Laboratory of Biorheology and Medical Ultrasonics, University of Montreal Hospital Research Center (CRCHUM), Montréal, Québec, Canada ; Biomedical Engineering Department, University of Montreal, Montréal, Québec, Canada ; Laboratory of Cardiovascular Fluid Dynamics, Mechanical and Industrial Engineering Department, Concordia University, Montréal, Québec, Canada.
PLoS One. 2013 Aug 27;8(8):e72394. doi: 10.1371/journal.pone.0072394. eCollection 2013.

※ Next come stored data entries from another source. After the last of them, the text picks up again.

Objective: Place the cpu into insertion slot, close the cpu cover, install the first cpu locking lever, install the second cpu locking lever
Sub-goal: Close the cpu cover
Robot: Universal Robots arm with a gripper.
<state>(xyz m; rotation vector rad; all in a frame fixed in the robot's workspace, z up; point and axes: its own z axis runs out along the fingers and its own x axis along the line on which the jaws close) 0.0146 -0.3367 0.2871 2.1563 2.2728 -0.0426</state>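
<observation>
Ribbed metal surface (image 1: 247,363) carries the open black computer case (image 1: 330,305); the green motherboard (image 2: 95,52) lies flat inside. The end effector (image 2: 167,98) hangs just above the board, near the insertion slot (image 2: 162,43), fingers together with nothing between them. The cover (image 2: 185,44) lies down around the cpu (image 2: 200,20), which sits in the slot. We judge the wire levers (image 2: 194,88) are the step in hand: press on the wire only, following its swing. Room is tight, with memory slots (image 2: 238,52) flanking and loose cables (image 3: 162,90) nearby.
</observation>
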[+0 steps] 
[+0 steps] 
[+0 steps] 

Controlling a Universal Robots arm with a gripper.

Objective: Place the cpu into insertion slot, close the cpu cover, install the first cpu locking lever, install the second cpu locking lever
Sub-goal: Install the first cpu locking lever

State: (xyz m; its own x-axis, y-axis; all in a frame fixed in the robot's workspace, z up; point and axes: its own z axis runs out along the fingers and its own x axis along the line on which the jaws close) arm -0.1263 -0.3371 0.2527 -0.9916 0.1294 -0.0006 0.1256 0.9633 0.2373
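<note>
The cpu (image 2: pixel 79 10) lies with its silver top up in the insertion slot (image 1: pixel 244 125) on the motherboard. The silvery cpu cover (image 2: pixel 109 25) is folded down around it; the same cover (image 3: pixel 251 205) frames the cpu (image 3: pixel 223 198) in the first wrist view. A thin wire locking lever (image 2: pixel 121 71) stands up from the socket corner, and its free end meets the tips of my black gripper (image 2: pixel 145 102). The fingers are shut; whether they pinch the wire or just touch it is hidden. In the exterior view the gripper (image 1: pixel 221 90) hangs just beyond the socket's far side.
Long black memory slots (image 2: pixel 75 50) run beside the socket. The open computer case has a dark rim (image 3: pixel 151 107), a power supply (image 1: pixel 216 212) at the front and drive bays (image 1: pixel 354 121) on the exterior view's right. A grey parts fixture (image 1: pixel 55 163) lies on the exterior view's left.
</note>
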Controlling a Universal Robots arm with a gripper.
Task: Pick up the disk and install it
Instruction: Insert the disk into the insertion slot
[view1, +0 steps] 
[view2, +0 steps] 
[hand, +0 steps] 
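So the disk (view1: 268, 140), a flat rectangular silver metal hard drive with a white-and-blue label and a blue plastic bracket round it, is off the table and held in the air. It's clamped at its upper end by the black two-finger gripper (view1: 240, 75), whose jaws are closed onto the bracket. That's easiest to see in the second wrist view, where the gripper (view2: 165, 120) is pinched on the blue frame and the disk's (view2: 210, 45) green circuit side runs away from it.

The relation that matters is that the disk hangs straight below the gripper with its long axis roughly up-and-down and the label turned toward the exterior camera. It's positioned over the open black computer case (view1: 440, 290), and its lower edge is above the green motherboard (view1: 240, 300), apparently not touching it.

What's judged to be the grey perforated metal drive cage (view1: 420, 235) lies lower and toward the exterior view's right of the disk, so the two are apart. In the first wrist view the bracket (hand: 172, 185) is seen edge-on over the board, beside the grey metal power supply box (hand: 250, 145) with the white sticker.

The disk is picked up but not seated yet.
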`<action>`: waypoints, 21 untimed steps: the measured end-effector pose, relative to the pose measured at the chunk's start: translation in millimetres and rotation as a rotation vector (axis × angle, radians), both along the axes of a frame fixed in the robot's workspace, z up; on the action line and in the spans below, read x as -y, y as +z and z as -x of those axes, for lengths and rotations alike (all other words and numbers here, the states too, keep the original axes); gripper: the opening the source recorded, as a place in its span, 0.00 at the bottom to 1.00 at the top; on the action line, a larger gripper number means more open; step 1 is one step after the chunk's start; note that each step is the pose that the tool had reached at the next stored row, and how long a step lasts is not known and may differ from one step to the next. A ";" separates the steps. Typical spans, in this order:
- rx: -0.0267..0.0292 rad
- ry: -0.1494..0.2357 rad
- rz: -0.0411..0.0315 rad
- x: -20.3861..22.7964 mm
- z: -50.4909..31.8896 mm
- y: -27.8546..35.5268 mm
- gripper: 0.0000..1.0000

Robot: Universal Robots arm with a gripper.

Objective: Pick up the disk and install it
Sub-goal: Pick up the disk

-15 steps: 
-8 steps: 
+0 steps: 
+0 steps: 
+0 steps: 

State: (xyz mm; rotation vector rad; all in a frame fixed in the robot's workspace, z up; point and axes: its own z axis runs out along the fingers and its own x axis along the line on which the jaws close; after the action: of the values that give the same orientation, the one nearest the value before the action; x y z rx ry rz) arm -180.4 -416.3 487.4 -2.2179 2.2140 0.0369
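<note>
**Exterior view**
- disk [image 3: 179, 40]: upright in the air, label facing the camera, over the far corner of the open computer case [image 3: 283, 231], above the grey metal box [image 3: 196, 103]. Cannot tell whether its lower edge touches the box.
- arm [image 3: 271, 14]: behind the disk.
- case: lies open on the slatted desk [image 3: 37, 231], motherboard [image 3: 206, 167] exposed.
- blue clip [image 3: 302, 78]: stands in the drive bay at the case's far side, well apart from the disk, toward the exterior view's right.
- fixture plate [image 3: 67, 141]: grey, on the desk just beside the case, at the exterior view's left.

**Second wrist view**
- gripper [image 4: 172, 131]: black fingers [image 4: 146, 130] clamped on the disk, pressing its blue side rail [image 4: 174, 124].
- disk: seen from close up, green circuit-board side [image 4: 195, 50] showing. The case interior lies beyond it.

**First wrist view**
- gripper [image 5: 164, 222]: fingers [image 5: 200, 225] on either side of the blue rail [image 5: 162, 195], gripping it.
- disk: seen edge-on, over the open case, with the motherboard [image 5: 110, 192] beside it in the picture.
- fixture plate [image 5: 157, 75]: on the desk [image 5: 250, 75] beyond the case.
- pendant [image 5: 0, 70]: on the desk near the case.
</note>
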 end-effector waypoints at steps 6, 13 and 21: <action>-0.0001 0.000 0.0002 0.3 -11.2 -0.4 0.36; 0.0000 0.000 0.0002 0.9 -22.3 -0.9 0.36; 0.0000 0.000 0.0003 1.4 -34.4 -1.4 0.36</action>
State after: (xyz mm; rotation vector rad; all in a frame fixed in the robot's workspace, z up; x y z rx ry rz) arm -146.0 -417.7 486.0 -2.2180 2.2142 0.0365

Up to 80% of patients with coarctation of the aorta (COA) have a bicuspid aortic valve (BAV). Patients with COA and BAV have elevated risks of aortic complications despite successful surgical repair. The development of such complications involves the interplay between the mechanical forces applied on the artery and the biological processes occurring at the cellular level. The focus of this study is on hemodynamic modifications induced in the aorta in the presence of a COA and a BAV. For this purpose, numerical investigations and magnetic resonance imaging measurements were conducted with different configurations: (1) normal: normal aorta and normal aortic valve; (2) isolated COA: aorta with COA (75% reduction by area) and normal aortic valve; (3) complex COA: aorta with the same severity of COA (75% reduction by area) and BAV. The results show that the coexistence of COA and BAV significantly alters blood flow in the aorta with a significant increase in the maximal velocity, secondary flow, pressure loss, time-averaged wall shear stress and oscillatory shear index downstream of the COA. These findings can contribute to a better understanding of why patients with complex COA have adverse outcome even following a successful surgery.
多达 80%的主动脉缩窄(CoA)患者存在二叶式主动脉瓣(BAV)。尽管 CoA 的外科修复取得了成功,但 CoA 和 BAV 患者的主动脉并发症风险仍然较高。此类并发症的发展涉及到施加在动脉上的机械力与细胞水平上发生的生物学过程之间的相互作用。本研究的重点是存在 CoA 和 BAV 时主动脉内的血液动力学变化。为此,进行了不同配置的数值研究和磁共振成像测量:(1)正常:正常的主动脉和正常的主动脉瓣;(2)孤立的 CoA:有 CoA(面积减少 75%)的主动脉和正常的主动脉瓣;(3)复杂的 CoA:具有相同严重程度的 CoA(面积减少 75%)和 BAV 的主动脉。结果表明,CoA 和 BAV 的共存会显著改变主动脉内的血流,导致 CoA 下游的最大速度、二次流、压力损失、时均壁切应力和脉动剪切指数显著增加。这些发现有助于更好地理解为什么即使在成功手术之后,患有复杂 CoA 的患者仍会出现不良后果。